Problem description: From the data underneath, reproduce exactly the stretch that begins at the line with "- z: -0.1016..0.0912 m" and ends after the line with "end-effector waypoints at".

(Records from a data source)
---------------

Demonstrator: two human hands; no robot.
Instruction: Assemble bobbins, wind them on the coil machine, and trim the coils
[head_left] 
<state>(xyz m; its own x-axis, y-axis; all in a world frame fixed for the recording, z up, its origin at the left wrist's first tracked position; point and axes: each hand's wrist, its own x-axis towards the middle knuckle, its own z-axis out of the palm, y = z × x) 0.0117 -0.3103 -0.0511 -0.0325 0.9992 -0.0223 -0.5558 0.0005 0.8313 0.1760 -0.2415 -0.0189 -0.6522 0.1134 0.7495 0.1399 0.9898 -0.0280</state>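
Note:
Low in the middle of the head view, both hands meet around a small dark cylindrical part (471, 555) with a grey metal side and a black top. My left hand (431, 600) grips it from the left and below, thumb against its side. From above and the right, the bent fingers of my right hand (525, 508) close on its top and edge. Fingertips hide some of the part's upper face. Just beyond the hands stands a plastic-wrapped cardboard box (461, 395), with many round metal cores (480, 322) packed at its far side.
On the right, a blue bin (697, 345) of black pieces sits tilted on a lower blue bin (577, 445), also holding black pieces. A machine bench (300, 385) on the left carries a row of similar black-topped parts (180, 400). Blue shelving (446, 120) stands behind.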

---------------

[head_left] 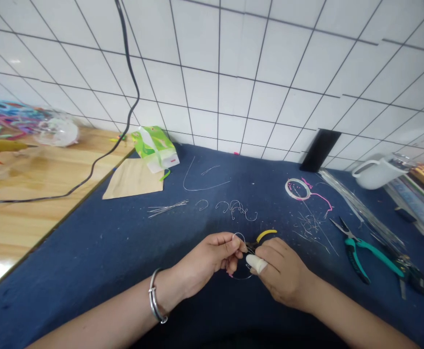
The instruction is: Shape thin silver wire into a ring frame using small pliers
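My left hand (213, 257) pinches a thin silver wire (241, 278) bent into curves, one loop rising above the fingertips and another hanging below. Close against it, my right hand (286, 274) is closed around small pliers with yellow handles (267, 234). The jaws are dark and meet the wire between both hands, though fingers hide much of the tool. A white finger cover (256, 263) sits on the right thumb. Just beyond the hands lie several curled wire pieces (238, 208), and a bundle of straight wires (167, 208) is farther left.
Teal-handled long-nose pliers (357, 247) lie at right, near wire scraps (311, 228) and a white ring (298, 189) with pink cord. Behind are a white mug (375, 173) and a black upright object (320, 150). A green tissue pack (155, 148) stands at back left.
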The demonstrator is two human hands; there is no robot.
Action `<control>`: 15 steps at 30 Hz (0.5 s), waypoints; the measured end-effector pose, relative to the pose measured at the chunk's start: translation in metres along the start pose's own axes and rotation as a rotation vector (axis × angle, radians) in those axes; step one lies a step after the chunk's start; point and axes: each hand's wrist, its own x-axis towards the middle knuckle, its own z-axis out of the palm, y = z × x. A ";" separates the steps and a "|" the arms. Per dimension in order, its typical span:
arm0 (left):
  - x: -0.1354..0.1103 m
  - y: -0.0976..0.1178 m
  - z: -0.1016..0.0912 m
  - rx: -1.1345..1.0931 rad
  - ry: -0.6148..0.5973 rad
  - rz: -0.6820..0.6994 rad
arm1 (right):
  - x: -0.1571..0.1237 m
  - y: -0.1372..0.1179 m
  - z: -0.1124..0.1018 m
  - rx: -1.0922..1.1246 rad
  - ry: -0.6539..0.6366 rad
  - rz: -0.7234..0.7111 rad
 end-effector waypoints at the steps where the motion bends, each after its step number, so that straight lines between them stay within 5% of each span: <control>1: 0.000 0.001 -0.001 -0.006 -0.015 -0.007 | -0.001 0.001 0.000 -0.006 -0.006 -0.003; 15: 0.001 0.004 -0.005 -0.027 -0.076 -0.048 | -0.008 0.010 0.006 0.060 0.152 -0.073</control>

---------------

Response box:
  - z: -0.1016..0.0912 m
  - rx: -1.1345..1.0931 rad
  - ry: -0.6148..0.5973 rad
  - rz: -0.6820..0.6994 rad
arm1 (right):
  - x: -0.1571..0.1237 m
  - y: -0.1372..0.1179 m
  - z: -0.1124..0.1018 m
  - rx: -1.0922..1.1246 rad
  - ry: -0.6539..0.6366 rad
  - rz: -0.7234..0.7111 rad
 end-effector waypoints at the steps where the motion bends, each after its step number, so that straight lines between them stay within 5% of each span: <control>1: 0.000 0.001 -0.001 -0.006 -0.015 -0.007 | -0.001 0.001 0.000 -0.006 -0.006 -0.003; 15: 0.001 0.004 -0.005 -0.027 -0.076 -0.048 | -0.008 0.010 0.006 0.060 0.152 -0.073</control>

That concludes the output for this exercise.